The Dallas City Council is going back to the drawing board after an idea that city staff spent months developing was dead on arrival. The proposal to use Dallas recreation centers as homeless shelters received a resounding no from council members.

“It is not going to work,” said Councilman Adam Medrano. “You expect it to shelter homeless and run its daily activities.”

Council members say they have been getting an earful from constituents, especially about children's activities scheduled at the rec centers.
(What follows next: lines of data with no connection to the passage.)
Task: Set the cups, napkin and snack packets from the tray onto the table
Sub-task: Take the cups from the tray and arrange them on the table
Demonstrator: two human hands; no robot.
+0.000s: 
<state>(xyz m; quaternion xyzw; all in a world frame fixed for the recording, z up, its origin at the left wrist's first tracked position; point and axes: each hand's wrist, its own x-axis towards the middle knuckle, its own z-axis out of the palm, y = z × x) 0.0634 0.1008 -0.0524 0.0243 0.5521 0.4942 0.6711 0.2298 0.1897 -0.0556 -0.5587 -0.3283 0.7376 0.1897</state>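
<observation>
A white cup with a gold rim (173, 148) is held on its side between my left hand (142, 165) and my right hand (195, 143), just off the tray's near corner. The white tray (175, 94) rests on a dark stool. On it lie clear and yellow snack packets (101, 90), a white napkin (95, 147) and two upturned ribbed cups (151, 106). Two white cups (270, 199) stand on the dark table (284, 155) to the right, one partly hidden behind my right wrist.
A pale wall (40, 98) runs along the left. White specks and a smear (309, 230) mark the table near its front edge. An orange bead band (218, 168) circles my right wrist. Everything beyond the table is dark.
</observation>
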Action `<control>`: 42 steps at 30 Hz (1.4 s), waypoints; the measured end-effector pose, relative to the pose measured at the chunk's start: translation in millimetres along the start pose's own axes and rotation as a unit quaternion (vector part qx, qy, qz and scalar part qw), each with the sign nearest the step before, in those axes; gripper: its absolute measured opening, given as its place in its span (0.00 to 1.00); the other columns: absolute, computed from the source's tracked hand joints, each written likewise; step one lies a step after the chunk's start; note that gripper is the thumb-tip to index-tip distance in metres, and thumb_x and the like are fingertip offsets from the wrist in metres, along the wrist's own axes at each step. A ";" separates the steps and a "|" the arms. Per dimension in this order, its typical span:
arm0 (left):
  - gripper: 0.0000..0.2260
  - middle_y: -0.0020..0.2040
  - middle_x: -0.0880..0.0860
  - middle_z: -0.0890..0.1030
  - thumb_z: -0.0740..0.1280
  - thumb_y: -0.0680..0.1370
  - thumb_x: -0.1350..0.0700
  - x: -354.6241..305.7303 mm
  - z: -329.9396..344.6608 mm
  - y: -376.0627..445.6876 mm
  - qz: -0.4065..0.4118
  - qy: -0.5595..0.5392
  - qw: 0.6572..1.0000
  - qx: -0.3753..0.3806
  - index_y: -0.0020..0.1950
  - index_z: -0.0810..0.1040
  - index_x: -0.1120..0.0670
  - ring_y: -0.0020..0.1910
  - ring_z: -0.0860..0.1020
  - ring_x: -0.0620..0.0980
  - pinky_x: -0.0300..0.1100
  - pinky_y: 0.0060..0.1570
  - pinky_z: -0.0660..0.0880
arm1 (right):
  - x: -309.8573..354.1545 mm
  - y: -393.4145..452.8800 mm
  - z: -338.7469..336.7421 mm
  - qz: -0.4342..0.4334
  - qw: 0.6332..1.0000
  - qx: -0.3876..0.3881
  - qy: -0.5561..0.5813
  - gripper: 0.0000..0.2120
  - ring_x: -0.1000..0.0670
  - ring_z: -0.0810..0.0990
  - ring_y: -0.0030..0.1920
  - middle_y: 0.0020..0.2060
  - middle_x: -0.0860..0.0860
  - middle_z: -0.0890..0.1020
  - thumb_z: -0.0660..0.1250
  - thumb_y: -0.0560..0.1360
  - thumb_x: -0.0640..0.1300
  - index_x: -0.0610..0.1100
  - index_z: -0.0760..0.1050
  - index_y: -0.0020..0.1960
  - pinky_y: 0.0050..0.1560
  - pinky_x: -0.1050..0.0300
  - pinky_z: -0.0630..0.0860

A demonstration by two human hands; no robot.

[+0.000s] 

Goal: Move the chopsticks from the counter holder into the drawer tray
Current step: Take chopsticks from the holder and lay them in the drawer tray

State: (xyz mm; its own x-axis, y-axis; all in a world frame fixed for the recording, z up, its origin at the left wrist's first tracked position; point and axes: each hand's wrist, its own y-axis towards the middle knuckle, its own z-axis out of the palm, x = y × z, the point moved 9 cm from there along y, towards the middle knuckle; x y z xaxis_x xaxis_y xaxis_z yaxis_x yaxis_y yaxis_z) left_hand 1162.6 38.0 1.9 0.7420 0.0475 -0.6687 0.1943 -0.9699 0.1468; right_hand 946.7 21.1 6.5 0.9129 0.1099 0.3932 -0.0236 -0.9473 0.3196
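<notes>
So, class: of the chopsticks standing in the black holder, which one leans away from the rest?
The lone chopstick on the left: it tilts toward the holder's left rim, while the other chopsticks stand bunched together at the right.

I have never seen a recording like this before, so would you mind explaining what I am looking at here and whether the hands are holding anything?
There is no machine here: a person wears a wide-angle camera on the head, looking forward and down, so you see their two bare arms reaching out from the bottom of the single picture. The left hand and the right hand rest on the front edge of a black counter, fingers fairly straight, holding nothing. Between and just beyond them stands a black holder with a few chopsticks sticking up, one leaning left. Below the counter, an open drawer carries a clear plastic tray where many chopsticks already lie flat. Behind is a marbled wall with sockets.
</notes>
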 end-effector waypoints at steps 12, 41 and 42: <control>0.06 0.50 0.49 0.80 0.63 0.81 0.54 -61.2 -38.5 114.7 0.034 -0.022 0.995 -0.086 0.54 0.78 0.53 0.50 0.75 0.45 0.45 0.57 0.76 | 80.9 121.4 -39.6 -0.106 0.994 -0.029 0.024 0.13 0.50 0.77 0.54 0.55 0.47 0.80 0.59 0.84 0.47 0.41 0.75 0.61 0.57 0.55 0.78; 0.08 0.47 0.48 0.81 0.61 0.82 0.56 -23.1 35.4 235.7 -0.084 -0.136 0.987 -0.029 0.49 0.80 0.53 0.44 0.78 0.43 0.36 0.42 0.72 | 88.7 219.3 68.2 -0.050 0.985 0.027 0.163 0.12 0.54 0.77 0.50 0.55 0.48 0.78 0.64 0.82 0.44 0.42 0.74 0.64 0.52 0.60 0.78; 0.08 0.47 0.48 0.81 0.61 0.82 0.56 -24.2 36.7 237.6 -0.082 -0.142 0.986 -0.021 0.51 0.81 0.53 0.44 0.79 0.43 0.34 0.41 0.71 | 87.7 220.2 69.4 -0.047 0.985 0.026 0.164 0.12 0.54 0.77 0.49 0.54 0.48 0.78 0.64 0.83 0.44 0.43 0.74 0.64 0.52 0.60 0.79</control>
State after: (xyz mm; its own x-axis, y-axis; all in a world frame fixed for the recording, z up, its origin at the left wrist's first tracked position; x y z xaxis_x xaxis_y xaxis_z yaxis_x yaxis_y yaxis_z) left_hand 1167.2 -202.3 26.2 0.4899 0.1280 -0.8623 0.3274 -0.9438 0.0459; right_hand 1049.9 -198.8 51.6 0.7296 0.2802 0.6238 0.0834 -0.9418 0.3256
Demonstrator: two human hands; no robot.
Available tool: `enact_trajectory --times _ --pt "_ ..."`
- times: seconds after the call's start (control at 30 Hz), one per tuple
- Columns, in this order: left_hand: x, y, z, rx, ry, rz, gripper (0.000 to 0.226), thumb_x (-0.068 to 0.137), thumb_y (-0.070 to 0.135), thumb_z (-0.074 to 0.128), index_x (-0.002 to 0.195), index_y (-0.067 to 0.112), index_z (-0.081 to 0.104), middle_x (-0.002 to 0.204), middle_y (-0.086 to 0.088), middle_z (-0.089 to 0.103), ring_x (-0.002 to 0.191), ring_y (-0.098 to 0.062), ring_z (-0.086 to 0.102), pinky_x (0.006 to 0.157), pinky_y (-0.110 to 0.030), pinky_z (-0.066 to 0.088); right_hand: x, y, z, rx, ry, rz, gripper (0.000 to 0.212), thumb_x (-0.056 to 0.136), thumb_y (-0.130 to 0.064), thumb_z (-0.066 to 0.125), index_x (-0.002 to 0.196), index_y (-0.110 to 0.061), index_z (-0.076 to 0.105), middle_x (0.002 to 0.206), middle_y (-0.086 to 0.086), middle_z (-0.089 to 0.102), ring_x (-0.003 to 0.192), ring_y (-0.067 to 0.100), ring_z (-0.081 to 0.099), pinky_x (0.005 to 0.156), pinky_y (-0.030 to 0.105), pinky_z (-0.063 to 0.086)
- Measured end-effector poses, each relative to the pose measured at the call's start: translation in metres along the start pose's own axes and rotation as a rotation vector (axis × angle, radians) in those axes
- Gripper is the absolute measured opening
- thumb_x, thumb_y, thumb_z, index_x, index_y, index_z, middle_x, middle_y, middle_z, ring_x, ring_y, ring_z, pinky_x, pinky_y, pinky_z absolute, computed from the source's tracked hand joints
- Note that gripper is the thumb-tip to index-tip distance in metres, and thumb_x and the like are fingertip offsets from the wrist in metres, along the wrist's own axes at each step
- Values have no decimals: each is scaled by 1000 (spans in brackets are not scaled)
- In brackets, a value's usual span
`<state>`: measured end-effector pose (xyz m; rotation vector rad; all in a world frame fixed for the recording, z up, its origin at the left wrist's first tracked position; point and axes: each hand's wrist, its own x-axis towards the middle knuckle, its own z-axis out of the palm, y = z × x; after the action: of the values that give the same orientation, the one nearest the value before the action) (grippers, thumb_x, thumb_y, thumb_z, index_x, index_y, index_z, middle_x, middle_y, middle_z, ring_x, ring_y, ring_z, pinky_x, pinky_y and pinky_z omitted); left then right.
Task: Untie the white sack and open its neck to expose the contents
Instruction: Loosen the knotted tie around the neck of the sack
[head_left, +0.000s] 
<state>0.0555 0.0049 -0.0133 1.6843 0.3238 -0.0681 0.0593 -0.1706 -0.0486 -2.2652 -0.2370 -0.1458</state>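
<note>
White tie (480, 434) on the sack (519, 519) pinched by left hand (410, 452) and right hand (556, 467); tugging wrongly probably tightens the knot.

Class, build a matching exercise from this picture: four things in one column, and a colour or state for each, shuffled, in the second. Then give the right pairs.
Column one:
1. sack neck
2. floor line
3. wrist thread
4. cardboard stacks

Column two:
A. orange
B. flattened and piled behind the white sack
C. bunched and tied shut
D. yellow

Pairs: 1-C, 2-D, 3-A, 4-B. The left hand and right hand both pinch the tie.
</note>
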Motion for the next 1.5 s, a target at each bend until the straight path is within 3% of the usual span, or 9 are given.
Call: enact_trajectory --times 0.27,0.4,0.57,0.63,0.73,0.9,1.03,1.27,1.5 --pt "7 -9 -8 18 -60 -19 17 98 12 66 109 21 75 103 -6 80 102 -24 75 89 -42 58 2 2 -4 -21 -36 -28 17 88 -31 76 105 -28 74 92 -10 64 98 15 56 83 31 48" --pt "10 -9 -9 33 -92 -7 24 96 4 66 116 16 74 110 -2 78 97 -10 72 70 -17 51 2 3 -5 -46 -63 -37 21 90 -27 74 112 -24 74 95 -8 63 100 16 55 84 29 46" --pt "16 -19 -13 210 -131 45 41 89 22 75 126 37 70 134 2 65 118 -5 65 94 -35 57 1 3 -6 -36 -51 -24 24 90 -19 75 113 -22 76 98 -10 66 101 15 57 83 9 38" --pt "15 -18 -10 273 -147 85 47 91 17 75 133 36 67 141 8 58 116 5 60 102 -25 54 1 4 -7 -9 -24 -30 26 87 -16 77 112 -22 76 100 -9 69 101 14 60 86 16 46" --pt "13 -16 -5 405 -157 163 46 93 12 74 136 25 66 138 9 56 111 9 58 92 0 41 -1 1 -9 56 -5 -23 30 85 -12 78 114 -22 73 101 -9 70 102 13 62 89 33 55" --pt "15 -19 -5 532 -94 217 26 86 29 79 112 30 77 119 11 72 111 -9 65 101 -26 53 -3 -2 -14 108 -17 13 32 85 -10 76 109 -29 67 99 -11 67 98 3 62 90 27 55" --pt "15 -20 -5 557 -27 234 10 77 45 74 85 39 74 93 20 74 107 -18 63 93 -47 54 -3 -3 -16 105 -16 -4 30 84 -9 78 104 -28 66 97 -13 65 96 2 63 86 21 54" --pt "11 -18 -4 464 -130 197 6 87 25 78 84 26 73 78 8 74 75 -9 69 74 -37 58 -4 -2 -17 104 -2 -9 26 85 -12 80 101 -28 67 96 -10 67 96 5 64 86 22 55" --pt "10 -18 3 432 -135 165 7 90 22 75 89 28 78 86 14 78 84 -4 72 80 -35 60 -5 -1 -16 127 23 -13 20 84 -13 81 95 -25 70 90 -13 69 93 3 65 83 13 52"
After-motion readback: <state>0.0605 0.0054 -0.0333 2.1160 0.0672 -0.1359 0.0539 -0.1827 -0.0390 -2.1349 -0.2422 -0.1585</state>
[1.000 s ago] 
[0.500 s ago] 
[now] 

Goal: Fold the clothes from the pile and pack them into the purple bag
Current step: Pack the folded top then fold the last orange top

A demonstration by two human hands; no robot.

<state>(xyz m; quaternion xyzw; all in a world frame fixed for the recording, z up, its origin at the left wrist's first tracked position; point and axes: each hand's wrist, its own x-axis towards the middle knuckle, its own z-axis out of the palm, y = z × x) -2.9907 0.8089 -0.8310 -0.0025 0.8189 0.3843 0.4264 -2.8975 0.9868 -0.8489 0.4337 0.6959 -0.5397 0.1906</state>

The idea was to house the 1,100 unsheltered homeless without concentrating them downtown. The city’s new homeless solutions czar ranked rec centers as ideal locations that are: not in a high crime area, an Area with less than 20% poverty, and have public transportation within a half mile. Included on the list were the Lake Highlands and Walnut Hill recreation centers.

Councilman Scott Griggs said zoning changes could open the door to private pop-up shelters.

“We could end up with these shelters throughout our neighborhoods,” he said.

Councilwoman Sandy Greyson questioned City Manager T.C. Broadnax about how the idea even got this far.

“We have had a lot of push back which it seems to me you kind of ignored,” Greyson told the city manager.

“As we were asked to put together a strategy for homelessness, we wanted to get input,” Broadnax said. “We have heard it loud and clear. We’ll go back to the drawing board.”

Another idea is to repurpose the old Timberlawn Behavioral Health Hospital. The facility at Samuel Boulevard and Interstate 30 shows signs of neglect, but at least one councilmember sees potential.

“It has 59,000 square feet of office,” said Councilman Lee Kleinman. “Imagine our all of our providers being at the facility where our homeless people are.”

However, the old hospital is in Buckner Terrace, which is in Councilman Kevin Felder’s district. He said there is already backlash against the idea.